Dmitri Ptschelinzew berichtete seiner Frau, er sei über Wochen in Einzelhaft gefoltert worden. Sein erster Anwalt hielt diese Informationen zurück, während sein neuer Verteidiger Details aus den Erzählungen seines Mandanten offenlegte. Die skandalösen Umstände der Strafermittlungen gegen das «Netzwerk» erreichten jedoch erst nach der Festnahme zweier Antifaschisten in St. Petersburg Ende Januar eine breitere Öffentlichkeit: Wiktor Filinkow und Igor Schischkin erhielten Besuch von Mitgliedern einer unabhängigen Beobachterkommission, die die Haftbedingungen in russischen Justizvollzugsanstalten überprüft. In ihrem Bericht steht, dass an den Körpern der beiden Aktivisten zahlreiche Brandwunden, die vermutlich von Elektroschockbehandlungen stammen, und andere deutlich sichtbare frische Anzeichen schwerer Misshandlungen zu sehen waren.

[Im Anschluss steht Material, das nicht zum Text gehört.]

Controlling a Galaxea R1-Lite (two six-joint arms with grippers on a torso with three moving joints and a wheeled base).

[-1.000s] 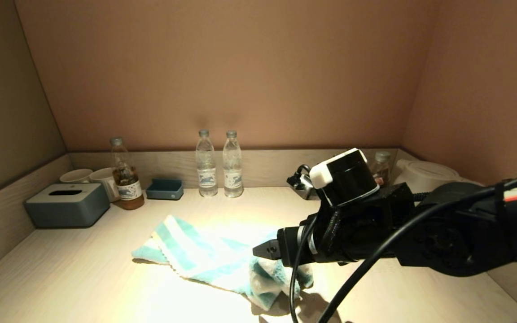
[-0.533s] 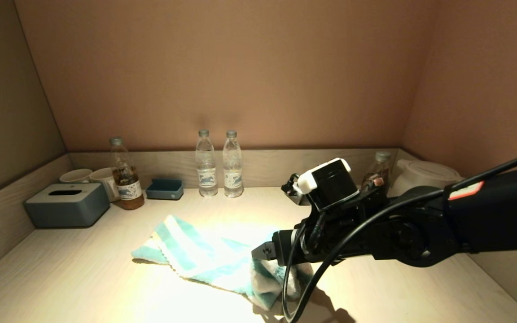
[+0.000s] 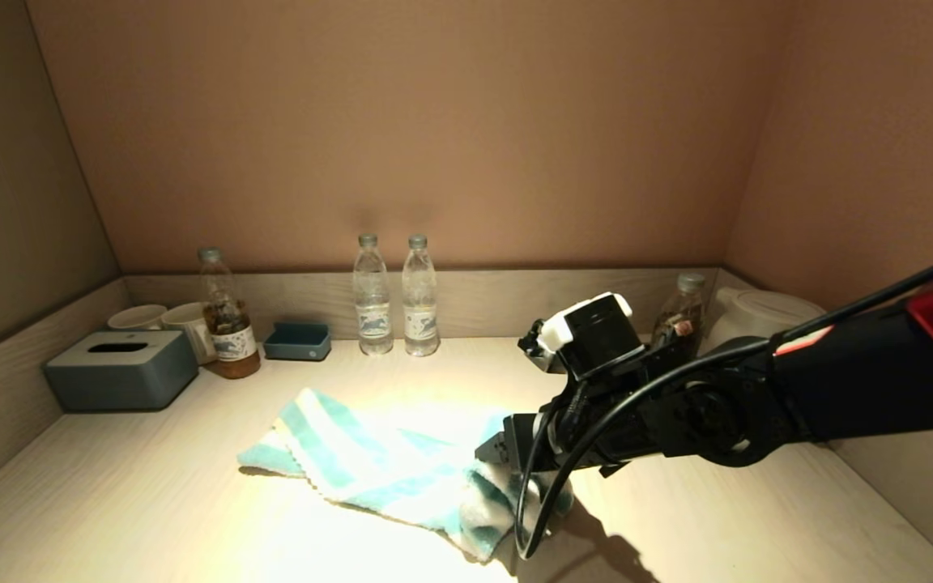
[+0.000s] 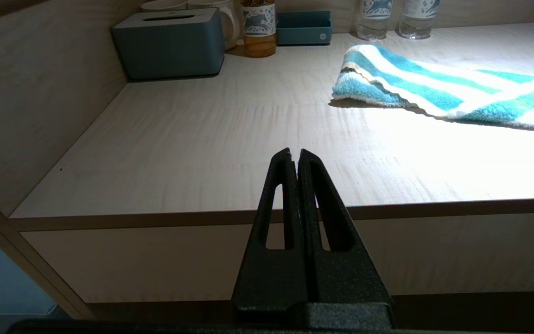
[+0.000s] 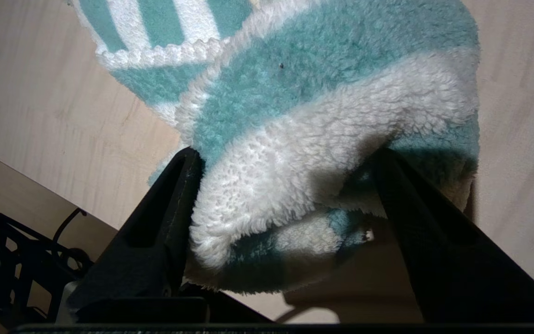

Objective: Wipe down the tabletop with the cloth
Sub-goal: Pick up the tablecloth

Punkte sammeln vor der Wahl

Filinkow legte der Kommission und später seinem Anwalt ausführlich den Verlauf seiner Festnahme bis zum ersten offiziellen Verhör dar. Demnach sollen ihn maskierte Männer, vermutlich FSB-Angehörige, fast vier Stunden lang in einem Auto malträtiert haben. Ein Mann ohne Maske drängte ihn offenbar, belastende Formulierungen auswendig zu lernen und diese später bei der Vernehmung und vor Gericht zu wiederholen. Einen seiner Peiniger sah er Tage später in U-Haft wieder, als dieser mit Konsequenzen drohte, sollte Filinkow weiterhin offen mit den Kommissionsmitgliedern sprechen. Während Filinkow auf einer behördlichen Untersuchung wegen Folter pocht, will Schischkin mit der vagen Aussicht auf Strafminderung mit dem FSB kooperieren.

In Pensa haben die Ermittler leichtes Spiel. Bürgerrechtsinitiativen und eine kritische Öffentlichkeit gibt es dort praktisch nicht. Das sind ideale Voraussetzungen für einen kurzen Prozess, während der Staatsschutz wenige Wochen vor der Wahl Punkte sammeln kann.